Parents need to take their children’s allegations of bullying more seriously instead of brushing it off or saying it’ll get better.
There needs to be a part of the curriculum that educate students on the effects and consequences of bullying at an early age/grade.
School districts need to educate and train all employees on mental health and suicide and provide them with resources for those in need.
Parents need to be able to speak with other parents if there are reports of bullying and/or mental health or suicide related reports.
There needs to be a restriction on cell phones and social media while at school.
Monitor behaviors of children to determine differences that may indicate mental health or suicide. You can go to WebMD for more in depth information on signs and what to look for.
This is just a very brief list of possibilities for the future and in hopes of decreasing the prevalence of bullying and its relationship to suicide among children and adolescents. This short list is to promote awareness of the issue at hand and start a meaningful, productive and uncomfortable conversation that has been ignored for far too long.
While growing up, I was bullied both online and in school. Rumors were spread about me and people talked crap to me all of the time. I begged my mom and dad to let me stay home from school. It became so bad that I begged them to transfer me to a different school, but they didn’t. School administration did nothing. My parents and I went to meeting after meeting to discuss the bullying and nothing…NOTHING was ever done.
Unfortunately, so many young children and adolescents are not here today because the bullying became so horrendous and volatile that the only way to stop it from happening was to take their own life. Let that sink in. These poor victims of bullying who took their own lives literally felt there was no alternative other than to be gone for good.

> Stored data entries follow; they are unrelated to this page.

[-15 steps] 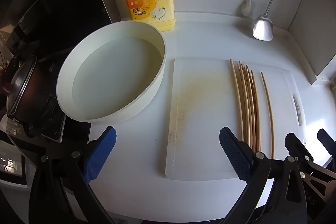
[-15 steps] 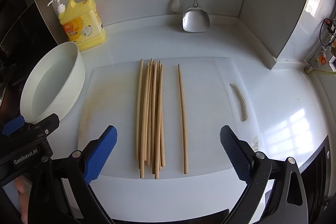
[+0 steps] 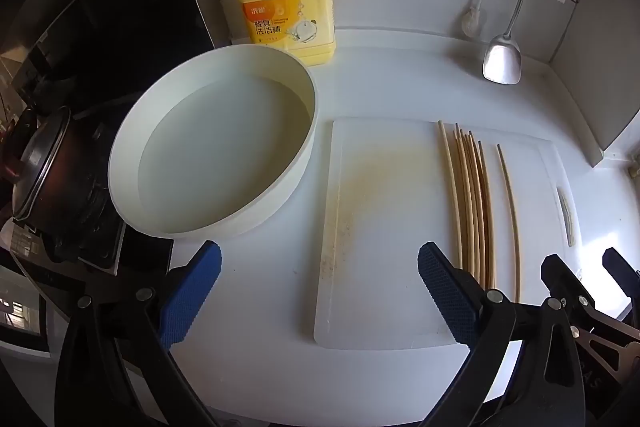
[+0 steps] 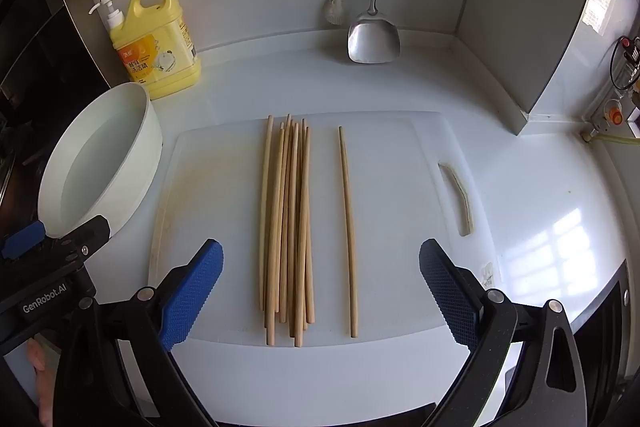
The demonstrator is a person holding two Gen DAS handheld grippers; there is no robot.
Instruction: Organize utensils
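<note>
Chopsticks [image 4: 288, 219] lie in a loose bundle on the white cutting board [image 4: 384, 267], running near to far, and we see a single chopstick [image 4: 347, 227] just to their right, apart from the rest. We hold our left tongs [image 3: 320, 291] and right tongs [image 4: 320, 287] spread wide above the near edge of the board, nothing between them. A white basin [image 3: 120, 163] of water sits left of the board on the surface [image 4: 540, 187], with a yellow detergent bottle [image 3: 292, 3] behind it.
</note>
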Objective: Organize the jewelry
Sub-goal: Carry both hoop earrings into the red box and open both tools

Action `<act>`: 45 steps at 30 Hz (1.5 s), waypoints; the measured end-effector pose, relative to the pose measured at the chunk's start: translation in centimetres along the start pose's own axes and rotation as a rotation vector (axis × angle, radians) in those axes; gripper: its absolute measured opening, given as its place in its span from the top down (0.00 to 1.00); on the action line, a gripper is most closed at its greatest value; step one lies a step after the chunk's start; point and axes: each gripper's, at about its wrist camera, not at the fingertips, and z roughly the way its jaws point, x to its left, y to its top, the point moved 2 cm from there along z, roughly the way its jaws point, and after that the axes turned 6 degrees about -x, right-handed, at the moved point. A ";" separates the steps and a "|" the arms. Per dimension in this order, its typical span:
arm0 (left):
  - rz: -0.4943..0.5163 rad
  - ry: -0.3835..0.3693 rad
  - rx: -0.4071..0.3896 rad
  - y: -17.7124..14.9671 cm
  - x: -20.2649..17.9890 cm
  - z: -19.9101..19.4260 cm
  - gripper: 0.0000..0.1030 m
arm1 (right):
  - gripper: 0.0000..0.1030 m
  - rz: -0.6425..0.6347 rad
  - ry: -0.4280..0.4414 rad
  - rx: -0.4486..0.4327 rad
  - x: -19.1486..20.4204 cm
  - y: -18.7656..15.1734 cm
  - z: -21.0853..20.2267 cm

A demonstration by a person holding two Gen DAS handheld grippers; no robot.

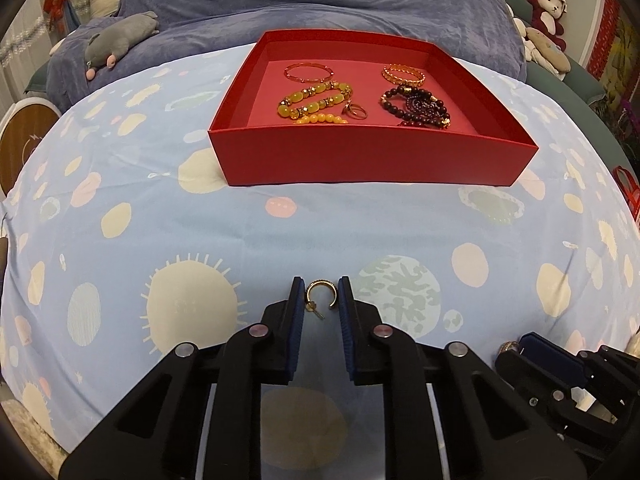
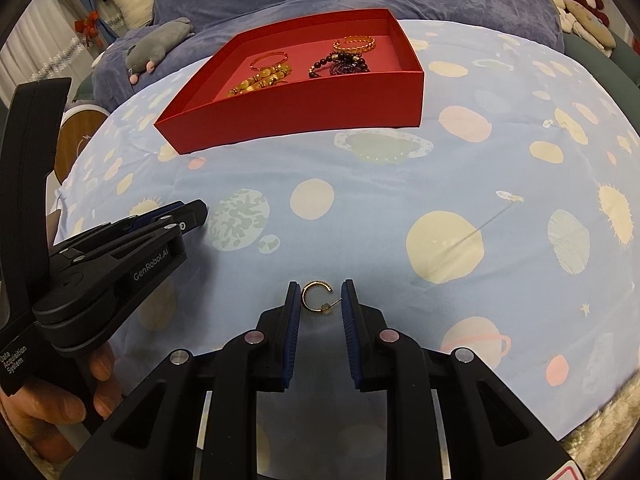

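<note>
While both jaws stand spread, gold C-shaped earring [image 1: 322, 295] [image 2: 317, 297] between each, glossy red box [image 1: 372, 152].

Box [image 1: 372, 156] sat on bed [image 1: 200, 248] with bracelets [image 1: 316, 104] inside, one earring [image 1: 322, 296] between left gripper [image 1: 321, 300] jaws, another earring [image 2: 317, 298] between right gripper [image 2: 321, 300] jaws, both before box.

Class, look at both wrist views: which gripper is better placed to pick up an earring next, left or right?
Neither clearly: the left gripper brackets one gold earring, the right gripper another earring, both open on the bedsheet.
</note>
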 end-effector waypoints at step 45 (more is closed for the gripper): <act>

This is a severe problem that doesn’t get enough attention and awareness. To be quite honest, the media doesn’t cover every single suicide related to bullying so I urge you to google the stories and find how often it happens and how many mourning families and friends there are in this world. To those who lost someone because of suicide related to bullying, you are in my thoughts and prayers and I will continue to fight for you in any way I can.